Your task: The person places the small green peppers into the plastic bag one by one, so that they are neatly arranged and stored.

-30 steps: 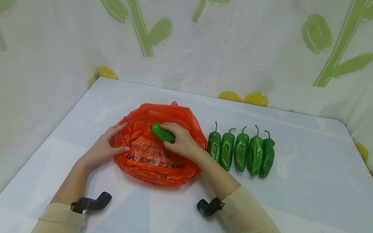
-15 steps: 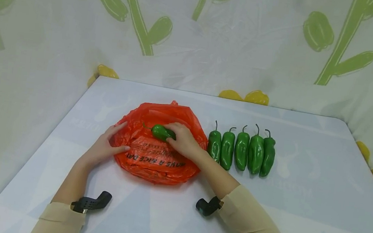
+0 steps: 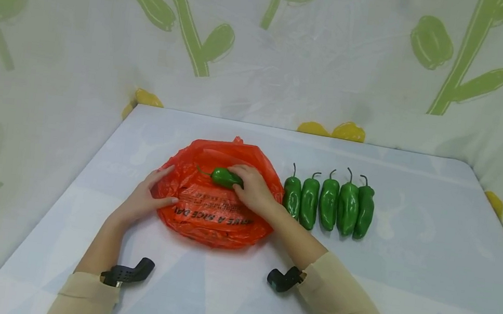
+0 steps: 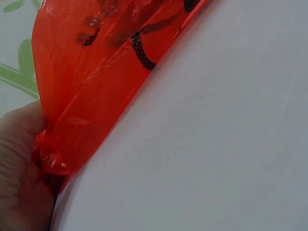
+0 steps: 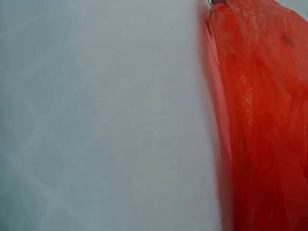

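Observation:
A green pepper [image 3: 224,177] with a thin stem pointing left lies over the red plastic bag [image 3: 209,233]. My right hand [image 3: 254,193] pinches its right end between thumb and fingers; that end is partly hidden by the fingers. At the bag's left edge rests my left hand [image 3: 146,197], its thumb and index finger extended and spread over the plastic. The left wrist view has part of that hand [image 4: 21,163] beside a crumpled corner of the bag [image 4: 91,106]. In the right wrist view only the bag's side [image 5: 264,115] shows, with neither hand nor pepper.
Several more green peppers [image 3: 328,204] stand in a row just right of the bag, stems toward the far edge. The right forearm passes close in front of the leftmost one. A pale table [image 3: 417,261] bears everything, with a leaf-patterned curtain [image 3: 337,73] behind it.
The pepper, held in my right hand, has shifted slightly right over the bag and lies a little more level. My left hand has stayed at the bag's left edge.

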Action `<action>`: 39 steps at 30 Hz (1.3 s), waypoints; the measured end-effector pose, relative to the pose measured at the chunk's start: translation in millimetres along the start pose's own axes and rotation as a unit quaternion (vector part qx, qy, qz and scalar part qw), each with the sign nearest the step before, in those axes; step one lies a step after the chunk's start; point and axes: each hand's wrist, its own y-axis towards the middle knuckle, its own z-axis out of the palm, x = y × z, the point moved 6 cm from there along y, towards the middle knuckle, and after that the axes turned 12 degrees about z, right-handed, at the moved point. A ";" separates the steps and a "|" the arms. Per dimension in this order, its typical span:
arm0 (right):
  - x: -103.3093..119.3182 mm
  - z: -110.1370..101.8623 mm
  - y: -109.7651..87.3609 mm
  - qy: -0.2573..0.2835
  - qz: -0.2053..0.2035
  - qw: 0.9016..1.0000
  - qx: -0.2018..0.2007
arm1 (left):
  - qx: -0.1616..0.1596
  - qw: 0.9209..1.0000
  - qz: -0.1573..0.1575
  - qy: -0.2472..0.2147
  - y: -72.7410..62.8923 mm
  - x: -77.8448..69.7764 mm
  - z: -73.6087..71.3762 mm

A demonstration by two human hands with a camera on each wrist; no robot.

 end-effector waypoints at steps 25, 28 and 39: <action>5.2 -19.2 -21.6 0.059 -0.084 0.993 -0.066 | -0.001 1.000 0.002 -0.004 -1.0 -3.3 0.6; 7.2 -19.8 -26.1 0.060 -0.086 0.993 -0.058 | -0.002 1.000 0.004 -0.001 -1.2 -3.5 0.6; 9.4 -28.3 -40.3 0.061 -0.092 0.991 -0.075 | -0.001 1.000 0.004 0.000 -1.1 -2.6 0.6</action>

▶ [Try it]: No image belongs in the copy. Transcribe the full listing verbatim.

▶ [Problem solution]:
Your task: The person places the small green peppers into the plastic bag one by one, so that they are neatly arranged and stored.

-30 steps: 
-15 steps: 
+0 steps: 
+0 steps: 
+0 steps: 

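Observation:
A green pepper [image 3: 224,177] with a thin stem pointing left lies over the red plastic bag [image 3: 209,233]. My right hand [image 3: 254,193] pinches its right end between thumb and fingers; that end is partly hidden by the fingers. At the bag's left edge rests my left hand [image 3: 146,197], its thumb and index finger extended and spread over the plastic. The left wrist view has part of that hand [image 4: 21,163] beside a crumpled corner of the bag [image 4: 91,106]. In the right wrist view only the bag's side [image 5: 264,115] shows, with neither hand nor pepper.
Several more green peppers [image 3: 328,204] stand in a row just right of the bag, stems toward the far edge. The right forearm passes close in front of the leftmost one. A pale table [image 3: 417,261] bears everything, with a leaf-patterned curtain [image 3: 337,73] behind it.
The pepper, held in my right hand, has shifted slightly right over the bag and lies a little more level. My left hand has stayed at the bag's left edge.
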
Action `<action>`: 39 steps at 30 Hz (1.3 s), waypoints; the measured end-effector pose, relative to the pose measured at the chunk's start: translation in millimetres along the start pose's own axes and rotation as a unit quaternion (vector part qx, qy, qz and scalar part qw), each with the sign nearest the step before, in those axes; step one lies a step after the chunk's start; point and axes: each hand's wrist, its own y-axis towards the middle knuckle, its own z-axis out of the palm, x = y × z, the point moved 6 cm from there along y, towards the middle knuckle, and after that the axes turned 12 degrees about z, right-handed, at the moved point. A ";" separates the steps and a "|" the arms. Per dimension in this order, its typical span:
arm0 (right):
  - x: -103.3093..119.3182 mm
  - z: -110.1370..101.8623 mm
  - y: -109.7651..87.3609 mm
  - qy: -0.2573..0.2835
  - qz: -0.2053..0.2035
  - qw: 0.9016..1.0000
  - qx: -0.2018..0.2007
arm1 (left):
  - qx: -0.1616..0.1596
  - qw: 0.9209..1.0000
  - qz: -0.1573..0.1575
  - qy: -0.2472..0.2147
  - y: -72.7410..62.8923 mm
  - x: -77.8448..69.7764 mm
  - z: -73.6087..71.3762 mm

A demonstration by two human hands with a camera on each wrist; no robot.

 end-effector waypoints at steps 25, 28 and 39: <action>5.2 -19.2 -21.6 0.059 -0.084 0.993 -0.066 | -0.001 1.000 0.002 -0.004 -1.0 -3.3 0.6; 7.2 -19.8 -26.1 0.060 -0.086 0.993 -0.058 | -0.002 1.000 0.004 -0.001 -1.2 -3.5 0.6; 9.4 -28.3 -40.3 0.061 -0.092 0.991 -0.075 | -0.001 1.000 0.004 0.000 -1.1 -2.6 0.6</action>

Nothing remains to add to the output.